In another bizarre episode, at least ten Senate Democrats recently crossed the aisle to support a rollback of key provisions of the Dodd-Frank banking reform bill, the killing of which of course has long been a major policy goal of Trump’s.
The Dodd-Frank bill story is particularly disturbing, because it signals a rare potential area of consensus amid the otherwise reassuringly dysfunctional three-headed monster that is the lunatic Trump, establishment Republicans, and Democrats.
The bill has been pitched as aid and regulatory relief to small banks and credit unions.
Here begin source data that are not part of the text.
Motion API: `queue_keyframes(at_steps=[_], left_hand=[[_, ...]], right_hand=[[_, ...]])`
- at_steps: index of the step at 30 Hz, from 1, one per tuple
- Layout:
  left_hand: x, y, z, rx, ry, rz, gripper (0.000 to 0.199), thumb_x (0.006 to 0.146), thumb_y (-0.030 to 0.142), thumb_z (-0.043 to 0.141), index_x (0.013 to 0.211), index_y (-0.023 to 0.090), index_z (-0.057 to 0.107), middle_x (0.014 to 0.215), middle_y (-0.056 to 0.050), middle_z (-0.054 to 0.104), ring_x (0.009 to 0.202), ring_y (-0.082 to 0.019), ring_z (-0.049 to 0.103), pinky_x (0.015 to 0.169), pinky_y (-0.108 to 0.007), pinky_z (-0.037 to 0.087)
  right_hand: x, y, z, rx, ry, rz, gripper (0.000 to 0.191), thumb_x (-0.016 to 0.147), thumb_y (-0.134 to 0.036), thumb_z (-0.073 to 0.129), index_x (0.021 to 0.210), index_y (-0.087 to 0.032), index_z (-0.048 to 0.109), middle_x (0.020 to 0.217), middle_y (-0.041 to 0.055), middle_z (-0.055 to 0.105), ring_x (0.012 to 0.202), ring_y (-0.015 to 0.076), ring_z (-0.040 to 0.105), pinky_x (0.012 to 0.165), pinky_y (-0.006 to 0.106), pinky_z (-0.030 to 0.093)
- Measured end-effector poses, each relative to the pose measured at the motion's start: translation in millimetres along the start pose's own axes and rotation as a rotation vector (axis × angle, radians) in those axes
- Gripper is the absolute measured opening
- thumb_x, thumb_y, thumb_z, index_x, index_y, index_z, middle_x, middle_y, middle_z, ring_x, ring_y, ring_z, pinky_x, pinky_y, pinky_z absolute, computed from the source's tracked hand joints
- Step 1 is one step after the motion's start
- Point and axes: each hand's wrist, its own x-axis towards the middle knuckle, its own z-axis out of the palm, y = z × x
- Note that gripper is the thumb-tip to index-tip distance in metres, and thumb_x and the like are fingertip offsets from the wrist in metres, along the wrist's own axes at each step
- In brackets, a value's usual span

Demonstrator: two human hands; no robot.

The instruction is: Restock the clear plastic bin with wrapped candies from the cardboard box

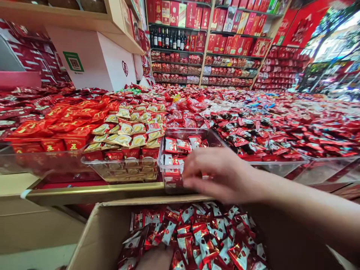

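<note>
Red-and-white candies (206, 245) lie in the cardboard box (84, 234) and the clear tub (161, 159) on the bench (112, 192) behind. The step seems to be handling candies at the tub. The right hand (219, 174) curls over its front, too blurred to tell its grip; the left hand (156, 259), half buried in the box, hides its own. The next move likely calls for clearing the tub's rim. Gold packets (126, 135) crowd its left.
</note>
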Motion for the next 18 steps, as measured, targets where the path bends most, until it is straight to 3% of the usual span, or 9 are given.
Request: queue_keyframes(at_steps=[3, 6, 8, 11, 13, 16, 18], left_hand=[[5, -1, 15.3, -0.022, 0.054, 0.014, 0.057, 0.056, 0.016, 0.055, 0.112, 0.012, 0.052, 0.106, -0.02, 0.06, 0.094, -0.036, 0.055, 0.078, -0.043, 0.041], [8, -4, 16.3, -0.06, 0.077, -0.012, 0.029, 0.057, 0.022, 0.057, 0.083, 0.016, 0.067, 0.086, -0.015, 0.068, 0.079, -0.036, 0.059, 0.065, -0.041, 0.043], [7, -5, 9.0, -0.105, 0.087, -0.021, 0.021, 0.056, 0.029, 0.06, 0.071, 0.015, 0.067, 0.077, -0.013, 0.068, 0.072, -0.034, 0.06, 0.059, -0.038, 0.042], [-1, 3, -8.3, -0.238, 0.105, 0.064, 0.028, 0.069, 0.04, 0.049, 0.078, 0.018, 0.064, 0.076, -0.004, 0.067, 0.07, -0.023, 0.058, 0.059, -0.029, 0.041], [-7, 13, -18.9, -0.321, 0.104, 0.139, 0.031, 0.075, 0.043, 0.042, 0.082, 0.02, 0.061, 0.079, 0.001, 0.065, 0.072, -0.018, 0.056, 0.061, -0.023, 0.04], [-16, 26, -27.8, -0.471, 0.092, 0.221, 0.029, 0.076, 0.04, 0.044, 0.082, 0.018, 0.061, 0.078, 0.002, 0.063, 0.071, -0.015, 0.053, 0.064, -0.022, 0.04], [-19, 30, -29.1, -0.589, 0.077, 0.265, 0.026, 0.076, 0.037, 0.046, 0.08, 0.017, 0.061, 0.075, 0.002, 0.062, 0.067, -0.014, 0.05, 0.062, -0.022, 0.039]], right_hand=[[-46, -14, 39, 0.141, -0.261, 0.018, 0.018, 0.081, -0.022, 0.044, 0.082, -0.011, 0.058, 0.075, 0.0059, 0.058, 0.073, 0.0105, 0.052, 0.065, 0.02, 0.04], [-90, -4, 85, 0.241, -0.468, 0.132, 0.015, 0.078, -0.021, 0.047, 0.081, -0.014, 0.06, 0.072, 0.004, 0.06, 0.07, 0.0107, 0.053, 0.064, 0.019, 0.04], [-110, 8, 108, 0.286, -0.501, 0.293, 0.015, 0.076, -0.02, 0.048, 0.081, -0.014, 0.06, 0.074, 0.004, 0.061, 0.069, 0.0112, 0.054, 0.063, 0.019, 0.04], [-120, 17, 127, 0.39, -0.401, 0.614, 0.023, 0.073, -0.026, 0.052, 0.092, -0.014, 0.057, 0.079, 0.0056, 0.061, 0.069, 0.0132, 0.054, 0.061, 0.022, 0.041], [-117, 18, 132, 0.595, -0.282, 0.783, 0.034, 0.072, -0.031, 0.054, 0.1, -0.013, 0.052, 0.08, 0.0056, 0.059, 0.068, 0.0128, 0.054, 0.058, 0.022, 0.042], [-108, 16, 134, 0.924, -0.087, 0.931, 0.042, 0.073, -0.035, 0.052, 0.108, -0.014, 0.041, 0.07, 0.0009, 0.056, 0.057, 0.0095, 0.052, 0.05, 0.02, 0.04], [-104, 15, 134, 1.037, -0.021, 0.992, 0.035, 0.074, -0.04, 0.05, 0.097, -0.014, 0.044, 0.061, -0.002, 0.054, 0.048, 0.0076, 0.048, 0.046, 0.02, 0.038]])
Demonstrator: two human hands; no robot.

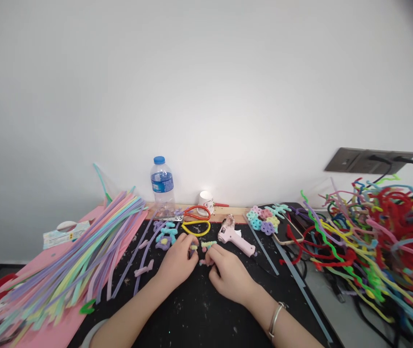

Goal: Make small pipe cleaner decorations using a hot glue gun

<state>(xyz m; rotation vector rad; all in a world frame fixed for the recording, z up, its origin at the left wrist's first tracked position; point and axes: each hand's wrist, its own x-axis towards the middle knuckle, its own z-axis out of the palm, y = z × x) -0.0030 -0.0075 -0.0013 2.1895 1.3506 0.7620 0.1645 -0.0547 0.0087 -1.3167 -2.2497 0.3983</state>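
Observation:
Over the black mat [199,309], my left hand [178,258] is closed, its fingertips pinching a small yellow and purple fuzzy piece [193,248]. Beside it my right hand [228,270] has its fingers curled at a small yellow and green fuzzy piece [208,245]; its fingertips partly hide this piece. A bit of pink fuzzy material [202,262] shows between the hands. Left of my left hand lies a turquoise and purple fuzzy shape [166,236]. A pink glue gun [236,238] rests beyond my right hand.
Pastel pipe cleaners [79,261] cover the left side; a tangled colourful heap [391,241] fills the right. At the back stand a bottle [163,186] and a cup [206,200]. Scissors [196,228] lie before them. Fuzzy flowers [262,220] sit near a phone [289,233].

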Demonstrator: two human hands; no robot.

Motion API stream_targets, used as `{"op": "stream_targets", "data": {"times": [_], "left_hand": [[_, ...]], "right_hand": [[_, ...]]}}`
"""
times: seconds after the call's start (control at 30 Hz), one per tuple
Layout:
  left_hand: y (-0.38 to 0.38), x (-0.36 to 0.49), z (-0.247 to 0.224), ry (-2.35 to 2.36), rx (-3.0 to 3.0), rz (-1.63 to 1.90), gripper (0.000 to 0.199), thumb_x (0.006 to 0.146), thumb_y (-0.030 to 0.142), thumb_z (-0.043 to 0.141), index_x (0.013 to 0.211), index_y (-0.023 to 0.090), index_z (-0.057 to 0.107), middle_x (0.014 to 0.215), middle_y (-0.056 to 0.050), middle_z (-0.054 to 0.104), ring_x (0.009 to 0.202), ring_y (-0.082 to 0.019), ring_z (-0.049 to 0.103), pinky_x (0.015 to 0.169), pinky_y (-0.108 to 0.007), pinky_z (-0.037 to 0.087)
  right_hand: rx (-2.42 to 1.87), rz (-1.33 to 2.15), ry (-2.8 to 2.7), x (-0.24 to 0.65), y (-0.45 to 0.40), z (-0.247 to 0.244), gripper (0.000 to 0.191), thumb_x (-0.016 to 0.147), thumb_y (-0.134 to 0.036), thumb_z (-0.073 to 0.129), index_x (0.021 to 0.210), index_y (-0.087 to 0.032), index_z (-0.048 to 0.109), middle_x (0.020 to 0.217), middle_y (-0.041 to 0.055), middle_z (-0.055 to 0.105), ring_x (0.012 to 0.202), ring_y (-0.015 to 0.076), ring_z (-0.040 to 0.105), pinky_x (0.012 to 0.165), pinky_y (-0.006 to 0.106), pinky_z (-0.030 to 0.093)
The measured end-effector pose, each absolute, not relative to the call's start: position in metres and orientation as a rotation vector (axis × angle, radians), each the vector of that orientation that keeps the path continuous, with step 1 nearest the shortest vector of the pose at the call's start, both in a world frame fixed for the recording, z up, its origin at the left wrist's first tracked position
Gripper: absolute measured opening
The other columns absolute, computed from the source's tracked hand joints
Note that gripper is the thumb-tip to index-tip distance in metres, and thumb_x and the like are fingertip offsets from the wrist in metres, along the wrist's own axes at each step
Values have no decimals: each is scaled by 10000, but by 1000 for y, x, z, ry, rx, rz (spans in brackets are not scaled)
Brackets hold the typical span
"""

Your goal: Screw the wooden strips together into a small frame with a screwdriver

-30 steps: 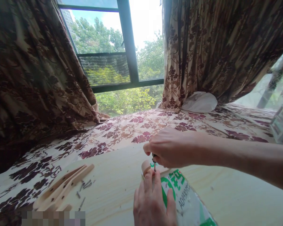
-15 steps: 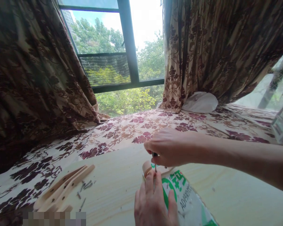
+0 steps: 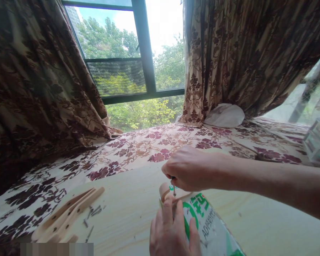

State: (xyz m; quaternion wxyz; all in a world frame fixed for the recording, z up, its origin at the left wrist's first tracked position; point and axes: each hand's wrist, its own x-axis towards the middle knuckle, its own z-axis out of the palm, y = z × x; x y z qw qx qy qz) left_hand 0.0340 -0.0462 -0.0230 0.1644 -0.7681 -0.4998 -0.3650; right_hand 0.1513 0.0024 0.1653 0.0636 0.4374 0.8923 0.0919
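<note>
My right hand [image 3: 184,169] is closed around a screwdriver, its dark handle mostly hidden in the fist. The thin metal shaft [image 3: 174,190] points down at a pale wooden piece [image 3: 164,191] with a rounded end. That piece lies on a flat white package [image 3: 216,227] with green printing. My left hand [image 3: 172,227] lies over the package and the near side of the wood, fingers stretched out and thumb apart. Its fingertips are close to the screwdriver's tip. Whether a screw sits under the tip is too small to tell.
Several wooden slats with dark holes [image 3: 69,215] lie on the board [image 3: 120,213] at left, beside loose screws [image 3: 96,211]. Patterned cloth [image 3: 138,149] covers the surface behind. A white plastic bag [image 3: 225,115] rests by the curtain, and a clear box [image 3: 318,140] stands at right.
The view has shifted slightly. My right fist has turned a little around the screwdriver, and less of the handle shows. My left fingers have drawn slightly back from the shaft.
</note>
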Motion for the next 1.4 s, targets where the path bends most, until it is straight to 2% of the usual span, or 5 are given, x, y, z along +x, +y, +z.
{"op": "stream_targets", "data": {"times": [0.47,0.63,0.8,1.03,1.4], "left_hand": [[-43,35,-34,-1361,-2101,-1126,283,769,234,456,964,277,656,1159,-29,650,724,-181,608,599,-351,449],[-43,32,-35,-1334,-2139,-1110,273,773,218,484,977,277,655,1200,-25,631,751,-167,609,604,-319,457],[-43,31,-34,-1338,-2173,-1078,303,782,202,461,1018,267,641,1108,-15,665,773,-181,601,617,-319,454],[-40,29,-37,-1248,-2141,-1077,269,779,226,499,1006,243,642,1061,-24,684,732,-208,551,603,-327,434],[-36,18,-7,-1298,-2224,-1871,236,814,121,575,1014,244,591,996,-14,545,936,-171,519,818,-306,423]], "right_hand": [[1331,-32,2684,156,36,170,215,728,-216,634,911,-192,744,808,44,718,641,143,544,517,245,323],[1316,-157,2668,159,44,169,224,737,-254,662,929,-171,743,830,55,720,673,144,562,549,239,348],[1322,-246,2663,163,50,168,243,738,-271,672,933,-140,739,821,66,718,654,135,555,551,238,359],[1398,-164,2757,175,34,164,197,754,-285,647,908,-196,731,816,34,708,687,140,562,561,240,347],[1466,-41,2824,177,28,155,314,737,-297,623,1030,-190,655,798,48,680,655,149,524,523,248,280]]}}
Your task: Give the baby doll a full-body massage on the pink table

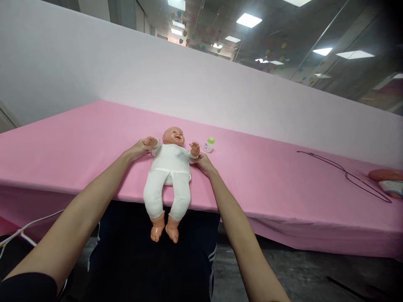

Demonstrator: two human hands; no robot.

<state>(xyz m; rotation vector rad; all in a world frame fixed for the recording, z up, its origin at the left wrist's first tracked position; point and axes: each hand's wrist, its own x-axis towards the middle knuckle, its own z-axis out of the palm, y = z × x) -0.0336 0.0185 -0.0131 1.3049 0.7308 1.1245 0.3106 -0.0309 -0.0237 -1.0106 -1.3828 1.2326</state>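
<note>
A baby doll (170, 167) in a white suit lies on its back at the near edge of a pink-covered table (78, 142), its legs hanging over the edge. My left hand (140, 148) grips the doll's arm on the left side. My right hand (203, 162) holds the doll's other arm at the sleeve. Both of the doll's hands are raised beside its head.
A small white bottle with a green cap (209, 144) stands just right of the doll's head. A thin black wire (346, 174) lies on the table to the right, near an orange and white object (388, 181) at the frame edge. A white partition (126, 75) backs the table.
</note>
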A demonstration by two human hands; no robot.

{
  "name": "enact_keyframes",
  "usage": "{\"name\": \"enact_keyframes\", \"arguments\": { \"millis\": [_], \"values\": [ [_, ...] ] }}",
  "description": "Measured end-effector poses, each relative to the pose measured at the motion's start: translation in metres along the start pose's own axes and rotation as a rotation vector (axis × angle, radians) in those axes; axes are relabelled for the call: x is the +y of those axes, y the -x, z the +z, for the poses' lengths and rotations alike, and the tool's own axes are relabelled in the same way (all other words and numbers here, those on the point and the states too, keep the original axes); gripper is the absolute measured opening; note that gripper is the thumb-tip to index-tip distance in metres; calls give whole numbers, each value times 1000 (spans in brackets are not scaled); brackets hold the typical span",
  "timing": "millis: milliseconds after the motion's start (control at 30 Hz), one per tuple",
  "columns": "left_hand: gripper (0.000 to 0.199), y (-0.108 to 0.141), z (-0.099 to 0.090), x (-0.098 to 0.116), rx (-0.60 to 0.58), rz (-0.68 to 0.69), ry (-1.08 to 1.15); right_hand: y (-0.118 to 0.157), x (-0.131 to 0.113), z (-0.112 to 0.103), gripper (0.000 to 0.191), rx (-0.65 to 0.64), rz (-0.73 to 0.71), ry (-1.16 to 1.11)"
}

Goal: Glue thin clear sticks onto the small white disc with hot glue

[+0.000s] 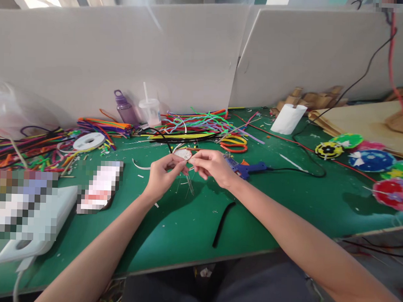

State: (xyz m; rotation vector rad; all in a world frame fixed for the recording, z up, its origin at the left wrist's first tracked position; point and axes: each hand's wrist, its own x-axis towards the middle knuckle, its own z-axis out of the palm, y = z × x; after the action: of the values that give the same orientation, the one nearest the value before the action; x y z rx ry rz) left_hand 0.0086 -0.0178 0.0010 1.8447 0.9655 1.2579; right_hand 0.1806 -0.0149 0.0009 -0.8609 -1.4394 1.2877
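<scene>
My left hand (166,172) and my right hand (211,165) meet over the middle of the green table, both with fingers pinched. Between them is a small round whitish disc (183,154) with a reddish-brown edge, held by my left fingers. The fingertips of my right hand close at the disc's right edge on something too small to make out. Thin wires (189,185) lie or hang just below the hands. A blue glue gun (245,168) lies right beside my right hand. A black strip (222,224) rests nearer the table's front edge.
Colourful pipe cleaners (202,127) are heaped behind the hands. At the left are a white spool (89,141), a phone (101,187) and a white device (40,224). A purple bottle (125,109) and a cup (150,112) stand behind; a white roll (288,119) and colourful discs (371,160) are right.
</scene>
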Motion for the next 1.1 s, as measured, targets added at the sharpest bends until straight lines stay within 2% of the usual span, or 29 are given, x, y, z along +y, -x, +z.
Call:
{"name": "enact_keyframes", "arguments": {
  "millis": [867, 1100],
  "values": [
    [19, 2, 0, 1, -17, 53, -119, 1, -1, 1, 16, -15, 84, -67],
    [20, -1, 1, 0, -23, -43, 55, -4, -5, -16, 18, -152, 97, 8]
  ]
}}
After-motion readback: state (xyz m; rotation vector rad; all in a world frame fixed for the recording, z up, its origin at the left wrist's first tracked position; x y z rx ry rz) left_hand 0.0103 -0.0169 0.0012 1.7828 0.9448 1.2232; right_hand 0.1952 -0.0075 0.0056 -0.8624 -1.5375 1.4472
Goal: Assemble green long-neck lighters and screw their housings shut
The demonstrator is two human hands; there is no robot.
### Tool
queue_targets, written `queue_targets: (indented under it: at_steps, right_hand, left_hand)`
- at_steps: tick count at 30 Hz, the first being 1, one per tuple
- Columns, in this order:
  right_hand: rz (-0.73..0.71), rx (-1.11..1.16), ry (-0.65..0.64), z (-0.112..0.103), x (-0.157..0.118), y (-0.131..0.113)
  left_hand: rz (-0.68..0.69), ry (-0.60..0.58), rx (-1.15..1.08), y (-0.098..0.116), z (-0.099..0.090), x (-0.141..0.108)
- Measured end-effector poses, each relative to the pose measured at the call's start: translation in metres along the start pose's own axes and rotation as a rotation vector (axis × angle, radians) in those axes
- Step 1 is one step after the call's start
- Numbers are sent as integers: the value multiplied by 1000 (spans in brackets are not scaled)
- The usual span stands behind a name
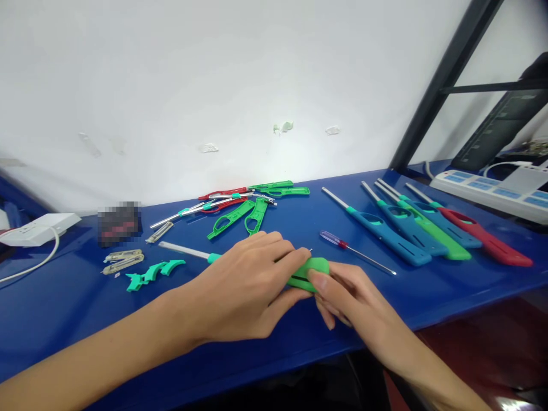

Such groups are the widows and orphans of financial reform: nobody’s ever against helping them, which is why even giveaways to Wall Street behemoths are often dressed up as aid to regional bankers.
The Dems who crossed the aisle to support the Dodd-Frank rollback bought into the lobbyist-flogged idea that Too-Big-To-Fail banks have too many punitive regulatory requirements, and moreover that “smaller” companies (i.e. firms with less than $10 billion in assets) should be exempt from the already watered-down Volcker rule, which prevents depository banks from gambling for their own accounts.
One of the main ideas behind the proposed bill, which passed the banking committee 16 to 7, is changing the definition of a “Too Big to Fail” institution from having $50 billion in assets to having $250 billion in assets. This quintupling of the size limit would mean a number of huge companies would now enjoy relaxed capital requirements and other benefits. Only about 10 companies would be left to face the more stringent rules.
This moves us in the opposite direction of the most urgently needed kind of Wall Street reform. De-concentrating financial power (and the systemic risk associated with such concentration) would be the best guarantee that we never have a repeat of 2008, in which all the biggest depository banks put the entire financial system at danger by acting like giant hedge funds.
Reform advocates have long sought to make banks smaller, and also to make sure financial companies keep depository banking and gambling activities separate. The bill proposed would represent a step back on both fronts.
Although the bill is opposed by powerful Senators like Elizabeth Warren, other influential Democrats co-sponsored it, including Heidi Heitkamp of North Dakota, Jon Tester of Montana, and Mark Warner of Virginia.
“This bill increases the risk of another taxpayer bailout, and I will continue to challenge supporters of this bill – from both parties – to explain why they stand on the side of big banks instead of working families,” said Warren.
All in all, this whole period has been a classic example of how congress operates. The parties fight publicly about something that’s either irrelevant, inaccurate, or far from a resolution.
Meanwhile, a quiet consensus pushes forward a handful of unsexy but important bills and amendments, usually economic or deregulatory in nature. Those issues tend to be the ones that demand, but rarely get, the most attention.